Diário íntimo e memórias de
Sabino de Campos
Fonte: Jornal de Ontem, Hoje e Sempre/Erivaldo
Brito
Na
sua infância, o poeta Sabino de Campos morava na Rua do Moinho, depois
Pitanga de Baixo e atual Augusto Régis. Ele nos conta a amizade que
tinha com um menino apelidado de Lourinho e que, em defesa dele, saiu na
porrada no beco da Santa Casa. Deliciem-se com a narrativa, faça um
encontro com o passado da Cachoeira.
Na sua infância, o poeta Sabino de Campos morava na Rua do Moinho, depois Pitanga de Baixo e atual Augusto Régis. Ele nos conta a amizade que tinha com um menino apelidado de Lourinho e que, em defesa dele, saiu na porrada no beco da Santa Casa. Deliciem-se com a narrativa, faça um encontro com o passado da Cachoeira.
"Até hoje me revolto contra a tirania do mais forte sobre o mais fraco.
Na rua do Moinho, um pouco adiante de nossa casa, morava um menino amarelo, fraco, inofensivo, chamado Lourinho. Eu gostava dele em razão de sua fraqueza e bondade. Acontecia, não raro, encontrarmo-nos na feira que se realizava à sombra dos tamarineiros da praça do chafariz, atual Dr.Aristides Milton.
Eu comprava caranguejos de mar-a-baixo, ostras aferventadas, dispostas em camadas de dez, sobre um retângulo de folhas de bananeira, ao preço de um vintém: molhos de coentro e feijão verde, igualmente de vintém cada, quando vi um rapazote sertanejo, tipo grosso, acaboclado e valentão, de nome Bento, serviçal do Delegado de Polícia Manuel Mendes, esbofeteando o pobre Lourinho, bem no meio da feira.

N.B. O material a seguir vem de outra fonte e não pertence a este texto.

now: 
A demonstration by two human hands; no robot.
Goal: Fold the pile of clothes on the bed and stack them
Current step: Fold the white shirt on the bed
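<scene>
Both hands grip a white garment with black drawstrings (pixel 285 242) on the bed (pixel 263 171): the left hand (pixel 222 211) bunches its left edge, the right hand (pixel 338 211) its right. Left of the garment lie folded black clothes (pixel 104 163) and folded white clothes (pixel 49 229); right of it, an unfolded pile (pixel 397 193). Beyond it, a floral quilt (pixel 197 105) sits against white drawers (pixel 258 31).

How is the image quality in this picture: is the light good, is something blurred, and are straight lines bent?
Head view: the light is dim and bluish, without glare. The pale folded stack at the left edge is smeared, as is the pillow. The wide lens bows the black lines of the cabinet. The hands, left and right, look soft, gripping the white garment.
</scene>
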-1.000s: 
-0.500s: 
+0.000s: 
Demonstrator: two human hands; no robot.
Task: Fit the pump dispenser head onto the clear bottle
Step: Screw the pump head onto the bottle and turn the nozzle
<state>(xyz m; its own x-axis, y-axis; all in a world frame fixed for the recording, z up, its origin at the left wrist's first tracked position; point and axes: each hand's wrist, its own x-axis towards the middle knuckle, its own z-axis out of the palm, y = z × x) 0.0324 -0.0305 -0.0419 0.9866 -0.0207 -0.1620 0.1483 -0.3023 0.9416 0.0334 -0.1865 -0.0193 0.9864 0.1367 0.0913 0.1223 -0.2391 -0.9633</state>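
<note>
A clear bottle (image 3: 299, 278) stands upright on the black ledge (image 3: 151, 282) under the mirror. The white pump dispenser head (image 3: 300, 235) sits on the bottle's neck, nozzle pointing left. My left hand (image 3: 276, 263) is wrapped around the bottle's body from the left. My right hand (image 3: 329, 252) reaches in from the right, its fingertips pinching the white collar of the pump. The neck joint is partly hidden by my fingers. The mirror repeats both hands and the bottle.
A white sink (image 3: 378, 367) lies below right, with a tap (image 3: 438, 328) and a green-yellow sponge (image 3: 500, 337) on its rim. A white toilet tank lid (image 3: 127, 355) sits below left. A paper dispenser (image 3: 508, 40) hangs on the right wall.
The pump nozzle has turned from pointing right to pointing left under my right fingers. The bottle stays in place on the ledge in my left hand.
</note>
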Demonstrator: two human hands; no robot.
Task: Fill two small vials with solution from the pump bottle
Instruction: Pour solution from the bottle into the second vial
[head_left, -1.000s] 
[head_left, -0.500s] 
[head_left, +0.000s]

Não me contive. Deixei as compras à guarda de um feirante, avancei para o agressor,e segurando-o com pulso forte, o convidei a resolver o caso comigo, ali perto no beco da Santa Casa de Misericórdia.
A esse tempo, eu sempre conduzia, escondido por dentro do cós das calças um rebenque de cabo e corrente de prata, utilizado, outrora, por minha mãe, em viagem, a cavalo, montada em selim de banda.
O Bento olhou-me de soslaio e foi, Entramos no beco da Santa Casa. Ele na frente, eu após.
Antes que o temido e troncudo moleque tomasse posição ofensiva, arranquei do rebenque e o couro vibrou-lhe na rara: lhepo! lhepo! lhepo!
Mas eu quase ia levando a pior. Na violência de arrancar o chicote, o cordão que me amarrava as calças arrebentou e elas foram caindo vergonhosamente...
O sertanejo poderia ter aproveitado o incidente e atracar-se comigo, tirando a forra.
Entretanto, no momento exato de as calças caírem, apareceu, providencialmente, uma das mulheres de meu tio, e me separou da luta.
O outro fez uma cruz no chão, jurando vingar-se. Segui com a Eudóxia, amarrando as calças, apanhei as compras e me endireitei para a Pitanga de Baixo.
Já perto de casa, ouvi o vozeiro da meninada: - Sinhô! O bento aí vem como uma bala!
Entrei correndo, joguei as compras na mesa da sala da janta, e, sem que minha mãe visse, agarrei a tranca de uma porta, saí pelo portão dos fundos, e de cima da ribanceira do riacho Pitanga, afluente do rio Paraguaçu, esperei o cabra!
Ele irrompeu entre uma leva de meninos vagabundos. Ao ver-me empunhando a tranca, arrancou um dos varapaus que, com as respectivas cordas, serviam de enxugadouro de roupas das lavadeiras do regato, subiu feroz a ribanceira, e desfechou a madeira sobre mim! Com a tranca, aparei o golpe. O varapau, que estava meio podre, quebrou-se perto das mãos do caboclo.
Agora, quem soube aproveitar o incidente fui eu. Desandei=lhe a tranca no pescoço e o malvado rolou de ribanceira abaixo, caindo arquejante, no riacho!
Corri para o salvar do afogamento.
Forcejava eu para o levantar, eis perto a fábrica de charutos dos alemãs Robert e Rudolph buzinou onze horas do dia e os operários saíram para o almoço.
O gerente Manuel Caetano de Assis, (Tute), irmão do prestigioso deputado federal Dr.Ubaldino de Assis, com alguns operários, homens e mulheres, na suposição de que eu estivera afogando o pobre, acudiram, entrando na água, puxando-me pelas costas e salvando o Bento que, dias depois, se vingava no Lourinho".